- [Work instructions]
The answer must be a bare number: the count of lines below that contain "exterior".

- [Records drawn from a dataset]
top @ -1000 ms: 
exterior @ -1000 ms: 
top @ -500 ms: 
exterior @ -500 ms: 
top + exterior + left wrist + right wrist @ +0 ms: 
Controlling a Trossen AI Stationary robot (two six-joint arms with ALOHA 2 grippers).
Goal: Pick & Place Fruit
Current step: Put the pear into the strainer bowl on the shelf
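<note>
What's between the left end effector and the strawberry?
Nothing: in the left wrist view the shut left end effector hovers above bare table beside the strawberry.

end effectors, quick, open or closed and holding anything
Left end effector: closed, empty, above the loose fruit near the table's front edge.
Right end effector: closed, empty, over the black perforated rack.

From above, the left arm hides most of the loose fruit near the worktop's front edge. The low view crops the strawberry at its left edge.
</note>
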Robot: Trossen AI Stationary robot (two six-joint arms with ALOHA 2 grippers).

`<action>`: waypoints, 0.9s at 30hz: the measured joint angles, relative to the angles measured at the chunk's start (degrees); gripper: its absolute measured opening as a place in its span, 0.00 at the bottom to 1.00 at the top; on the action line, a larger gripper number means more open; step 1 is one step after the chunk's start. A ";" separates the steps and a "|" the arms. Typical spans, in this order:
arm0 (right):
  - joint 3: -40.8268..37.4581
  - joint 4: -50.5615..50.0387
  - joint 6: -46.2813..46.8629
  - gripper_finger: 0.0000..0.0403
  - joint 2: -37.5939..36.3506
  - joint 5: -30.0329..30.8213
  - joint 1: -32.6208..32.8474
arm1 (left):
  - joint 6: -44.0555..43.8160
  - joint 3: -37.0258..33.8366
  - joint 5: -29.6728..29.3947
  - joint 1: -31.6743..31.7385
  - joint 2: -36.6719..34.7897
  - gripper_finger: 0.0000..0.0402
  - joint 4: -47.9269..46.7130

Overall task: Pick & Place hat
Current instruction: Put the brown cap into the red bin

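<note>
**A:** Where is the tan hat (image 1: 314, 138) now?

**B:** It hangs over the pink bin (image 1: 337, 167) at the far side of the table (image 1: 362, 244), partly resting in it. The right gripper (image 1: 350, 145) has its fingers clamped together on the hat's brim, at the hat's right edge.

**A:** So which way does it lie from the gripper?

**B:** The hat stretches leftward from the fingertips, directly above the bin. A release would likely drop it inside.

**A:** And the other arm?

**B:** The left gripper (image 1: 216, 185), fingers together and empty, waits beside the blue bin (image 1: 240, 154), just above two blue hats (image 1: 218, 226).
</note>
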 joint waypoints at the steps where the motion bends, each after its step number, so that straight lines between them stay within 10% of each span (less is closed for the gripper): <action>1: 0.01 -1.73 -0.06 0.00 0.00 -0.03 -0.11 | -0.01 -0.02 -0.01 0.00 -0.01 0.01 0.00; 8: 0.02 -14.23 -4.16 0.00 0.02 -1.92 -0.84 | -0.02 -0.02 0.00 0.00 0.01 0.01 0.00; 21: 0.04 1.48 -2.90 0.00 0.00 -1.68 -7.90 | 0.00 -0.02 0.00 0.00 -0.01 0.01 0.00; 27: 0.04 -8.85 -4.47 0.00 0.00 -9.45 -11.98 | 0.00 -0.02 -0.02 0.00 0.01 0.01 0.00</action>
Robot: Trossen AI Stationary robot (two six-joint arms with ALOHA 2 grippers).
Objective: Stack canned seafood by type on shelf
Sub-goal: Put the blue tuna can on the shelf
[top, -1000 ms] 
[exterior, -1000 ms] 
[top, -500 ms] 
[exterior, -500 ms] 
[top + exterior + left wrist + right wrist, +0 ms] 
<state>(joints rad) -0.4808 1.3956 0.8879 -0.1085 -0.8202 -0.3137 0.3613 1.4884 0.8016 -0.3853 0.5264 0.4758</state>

- [Answer for the task]
6